Raised IOP is an important risk factor for glaucoma, and it is the principal modifiable factor in the treatment of patients with and at risk of glaucoma. However, it is recognized that there is considerable variability of IOP during the day (diurnal fluctuation). Intraocular pressure and the presence or absence of peripheral anterior synechiae (PAS) are used by clinicians to categorize a patient into differing diagnostic categories that reflect a differing risk for glaucoma-categorized individuals as primary angle-closure suspects (PACS), where only an occludable angle is present, and primary angle closure (PAC), in which PAS and/or a raised IOP are additionally observed; this latter diagnosis is accepted as a more advanced preglaucomatous state.1 
Given the importance of the IOP level in this diagnostic classification, it is important to understand how representative a single IOP measurement taken in the seated position is of the seated IOP profile throughout the day. The majority of studies that have investigated such diurnal variation have been conducted in individuals with open anterior chamber angles.2,3 Diurnal measurement of IOP, commonly termed phasing, is an important management tool in diagnosing or treating patients with diagnosed or suspected open-angle glaucoma. Peripheral anterior synechiae are areas of iridotrabecular contact. A histological study demonstrated that PAS are accompanied by adjacent damage to the trabecular meshwork.4 It is hypothesized that greater diurnal fluctuation would be observed in eyes with PAS than without. 
New advances in anterior segment optical coherence tomography (AS-OCT) technology have made three-dimensional (3D) swept-source OCT possible.

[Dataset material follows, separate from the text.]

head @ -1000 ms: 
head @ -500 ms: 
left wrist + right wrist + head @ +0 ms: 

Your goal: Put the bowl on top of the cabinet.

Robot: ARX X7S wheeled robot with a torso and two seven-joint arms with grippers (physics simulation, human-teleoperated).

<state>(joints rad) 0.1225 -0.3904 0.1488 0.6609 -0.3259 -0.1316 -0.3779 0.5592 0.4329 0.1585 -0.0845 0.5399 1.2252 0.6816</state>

This technology, based on the Fourier domain technique, gives the highest scanning resolution (11.6 μm axial) for the angle space currently described.5 This higher resolution gives a more precise identification of the position of the scleral spur, and high intraclass coefficients of repeatability and reproducibility have been reported for this device, marginally higher than that for two-dimensional AS-OCT.6 The substantial improvement in scan speed (30,000 A-scans per second) and the ability to image in 128 cross sections are additional advantages of the swept-source OCT, which have enabled more precise and extensive measurements of angle structure.7,8 The relationship between the degree of narrowing of an anterior chamber angle and the fluctuation of diurnal IOP (during office hours) has received minimal scientific attention.9 One may hypothesize that eyes with narrower anterior chamber angles would exhibit a greater diurnal IOP variation. 
Methods
Forty Caucasian consecutive patients newly referred to a hospital glaucoma service with a gonioscopic diagnosis (less than 180° posterior pigmented trabecular meshwork visible on applanation gonioscopy) of bilateral PAC, PACS, or a combination of both conditions and no other ocular comorbidity were recruited for the Investigating Management of Angle Closure and Treatment (IMPACT) study. The initial clinical examination and gonioscopy were performed by a single consultant ophthalmic surgeon with a specialist interest in glaucoma, specifically angle-closure glaucoma (RRAB). 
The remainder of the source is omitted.